So what can be concluded after looking into the data on child sexual abuse? It goes without saying that all CSA is wrong. However the public perception of a child abuser is probably that of an adult having penetrative sex with a child. The data show that this perception is wrong. I was surprised to find that most contact and non-contact CSA as defined by the NSPCC was committed by other children. I had to dig deep into the data to find this information and could not help wondering why it was not stated more openly in the report. Most sexual abuse was “non-contact”. Most contact CSA probably does not involve penetration or rape. Misuse of the figures – such as stating that there are 200,000 cases of CSA a year – without qualifying the data, could grossly inflate the public perception of the severity of the problem. This in turn may influence those sitting on a jury, those working in safeguarding and those responsible for making government policy.
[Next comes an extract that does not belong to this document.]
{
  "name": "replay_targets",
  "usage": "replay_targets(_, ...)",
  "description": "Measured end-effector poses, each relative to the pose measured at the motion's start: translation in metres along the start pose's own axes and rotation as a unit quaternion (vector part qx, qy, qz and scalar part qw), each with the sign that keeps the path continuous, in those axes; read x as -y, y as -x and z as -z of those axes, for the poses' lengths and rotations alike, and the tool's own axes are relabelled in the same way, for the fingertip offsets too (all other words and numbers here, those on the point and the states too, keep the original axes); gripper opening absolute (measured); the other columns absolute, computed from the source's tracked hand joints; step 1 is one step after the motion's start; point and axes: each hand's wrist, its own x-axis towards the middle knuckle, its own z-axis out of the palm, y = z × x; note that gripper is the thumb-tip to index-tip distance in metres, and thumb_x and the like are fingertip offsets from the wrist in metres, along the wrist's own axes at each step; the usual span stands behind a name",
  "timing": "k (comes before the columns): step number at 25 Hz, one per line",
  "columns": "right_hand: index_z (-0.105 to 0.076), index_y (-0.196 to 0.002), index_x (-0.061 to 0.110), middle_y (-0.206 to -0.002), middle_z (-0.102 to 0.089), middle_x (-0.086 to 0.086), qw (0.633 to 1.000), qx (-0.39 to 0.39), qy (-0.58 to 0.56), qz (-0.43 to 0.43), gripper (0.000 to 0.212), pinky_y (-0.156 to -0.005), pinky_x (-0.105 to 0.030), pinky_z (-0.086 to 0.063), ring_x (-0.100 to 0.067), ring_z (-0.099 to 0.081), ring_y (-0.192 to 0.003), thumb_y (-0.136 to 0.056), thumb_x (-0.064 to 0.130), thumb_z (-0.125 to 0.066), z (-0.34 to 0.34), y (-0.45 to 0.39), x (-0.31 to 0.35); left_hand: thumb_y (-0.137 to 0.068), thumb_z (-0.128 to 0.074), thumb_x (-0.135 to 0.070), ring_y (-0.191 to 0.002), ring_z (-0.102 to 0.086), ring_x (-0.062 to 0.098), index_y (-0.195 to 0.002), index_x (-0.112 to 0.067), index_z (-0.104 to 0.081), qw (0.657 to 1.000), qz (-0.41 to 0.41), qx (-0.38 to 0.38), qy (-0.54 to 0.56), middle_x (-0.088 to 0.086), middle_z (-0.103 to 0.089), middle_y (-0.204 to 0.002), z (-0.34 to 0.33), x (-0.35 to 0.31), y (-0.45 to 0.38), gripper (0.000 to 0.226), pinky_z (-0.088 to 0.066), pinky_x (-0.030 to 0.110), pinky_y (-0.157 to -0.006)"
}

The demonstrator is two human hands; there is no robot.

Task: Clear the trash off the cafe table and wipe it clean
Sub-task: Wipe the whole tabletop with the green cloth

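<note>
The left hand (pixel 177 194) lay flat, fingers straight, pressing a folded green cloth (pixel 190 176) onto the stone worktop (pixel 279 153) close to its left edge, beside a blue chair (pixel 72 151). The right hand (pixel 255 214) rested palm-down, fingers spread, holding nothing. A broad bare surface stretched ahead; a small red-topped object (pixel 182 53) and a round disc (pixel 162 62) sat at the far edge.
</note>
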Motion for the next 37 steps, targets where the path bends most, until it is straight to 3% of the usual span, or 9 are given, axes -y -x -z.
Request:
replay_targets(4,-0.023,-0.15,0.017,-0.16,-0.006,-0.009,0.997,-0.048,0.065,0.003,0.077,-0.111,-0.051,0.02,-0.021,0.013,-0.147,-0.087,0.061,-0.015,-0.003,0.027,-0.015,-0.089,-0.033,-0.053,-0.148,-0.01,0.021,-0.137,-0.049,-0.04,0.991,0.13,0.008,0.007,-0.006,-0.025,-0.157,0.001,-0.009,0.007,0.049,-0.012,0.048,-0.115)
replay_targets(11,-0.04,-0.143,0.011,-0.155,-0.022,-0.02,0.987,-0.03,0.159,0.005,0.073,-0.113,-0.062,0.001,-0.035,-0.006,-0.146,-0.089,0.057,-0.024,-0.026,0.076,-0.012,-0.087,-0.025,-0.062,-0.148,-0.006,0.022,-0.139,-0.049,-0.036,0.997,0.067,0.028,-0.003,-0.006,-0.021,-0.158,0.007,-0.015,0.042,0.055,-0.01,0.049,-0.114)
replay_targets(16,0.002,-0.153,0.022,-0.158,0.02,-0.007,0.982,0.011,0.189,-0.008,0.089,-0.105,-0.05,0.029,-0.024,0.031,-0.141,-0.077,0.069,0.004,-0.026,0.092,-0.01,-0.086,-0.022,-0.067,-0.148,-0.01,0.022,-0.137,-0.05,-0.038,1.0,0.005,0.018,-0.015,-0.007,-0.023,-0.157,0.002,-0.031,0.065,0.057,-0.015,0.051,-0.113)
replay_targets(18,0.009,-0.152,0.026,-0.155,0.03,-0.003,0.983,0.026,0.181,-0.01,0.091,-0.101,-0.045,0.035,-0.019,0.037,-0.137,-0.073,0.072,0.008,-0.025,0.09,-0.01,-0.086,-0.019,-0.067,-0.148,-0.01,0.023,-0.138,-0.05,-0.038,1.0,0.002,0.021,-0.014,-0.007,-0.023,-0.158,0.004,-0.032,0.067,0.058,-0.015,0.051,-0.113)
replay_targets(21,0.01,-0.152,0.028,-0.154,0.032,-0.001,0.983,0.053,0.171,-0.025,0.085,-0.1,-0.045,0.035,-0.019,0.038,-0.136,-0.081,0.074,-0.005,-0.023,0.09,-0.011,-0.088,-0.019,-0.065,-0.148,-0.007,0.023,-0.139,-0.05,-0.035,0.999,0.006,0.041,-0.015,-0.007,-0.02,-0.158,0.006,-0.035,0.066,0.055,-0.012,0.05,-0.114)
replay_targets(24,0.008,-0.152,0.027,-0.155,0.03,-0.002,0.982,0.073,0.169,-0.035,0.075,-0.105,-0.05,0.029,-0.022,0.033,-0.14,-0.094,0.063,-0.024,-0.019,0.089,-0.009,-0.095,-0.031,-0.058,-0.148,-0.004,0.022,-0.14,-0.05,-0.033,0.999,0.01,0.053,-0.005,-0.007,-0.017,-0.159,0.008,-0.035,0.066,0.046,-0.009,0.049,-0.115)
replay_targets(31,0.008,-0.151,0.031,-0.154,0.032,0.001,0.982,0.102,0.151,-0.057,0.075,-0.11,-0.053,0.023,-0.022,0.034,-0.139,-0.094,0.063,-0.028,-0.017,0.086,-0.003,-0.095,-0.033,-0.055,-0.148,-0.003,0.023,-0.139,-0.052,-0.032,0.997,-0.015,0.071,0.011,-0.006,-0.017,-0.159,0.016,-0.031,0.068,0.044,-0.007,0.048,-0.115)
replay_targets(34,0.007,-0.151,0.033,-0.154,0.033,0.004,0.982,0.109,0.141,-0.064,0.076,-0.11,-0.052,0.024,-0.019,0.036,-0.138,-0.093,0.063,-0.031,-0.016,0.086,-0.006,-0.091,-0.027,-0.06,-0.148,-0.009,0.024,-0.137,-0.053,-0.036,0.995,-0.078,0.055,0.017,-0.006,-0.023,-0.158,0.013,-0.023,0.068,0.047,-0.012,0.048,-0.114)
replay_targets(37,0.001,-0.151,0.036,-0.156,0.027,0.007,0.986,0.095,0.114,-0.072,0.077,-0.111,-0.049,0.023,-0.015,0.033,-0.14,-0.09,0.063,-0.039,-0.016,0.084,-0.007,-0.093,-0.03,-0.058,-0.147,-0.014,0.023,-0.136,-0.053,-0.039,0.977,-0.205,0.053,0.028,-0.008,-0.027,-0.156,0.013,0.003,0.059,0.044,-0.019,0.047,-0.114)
The main reason why most abusers are not brought to justice is because about 90% of victims never report their abuse to the police. The Children’s Commissioner’s report added useful information about the reasons why children don’t report their abuse. The report did not comment on the police’s policy of ‘believe the victim’ but it stated that teachers were the preferred professional for children to talk to about their abuse. It seems unlikely that younger children would approach the police rather than their teacher, so the ‘believe the victim policy’ probably wouldn’t help them.
The fact that CSA is greatly under-reported, and that only a minority of those reported are convicted does not rule out the possibility of a significant number of allegations of CSA being false. All suspects need to be investigated by a detective who is open to the possibility that they may be innocent and who will seek out evidence that supports their version of events and not only that of the complainant. The ‘believe the victim’ policy must surely be a cause of bias in the investigation, and instead the public should be told ‘if you make a complaint we will treat it very seriously and investigate it thoroughly without fear or favour’. Henriques Report October 2016.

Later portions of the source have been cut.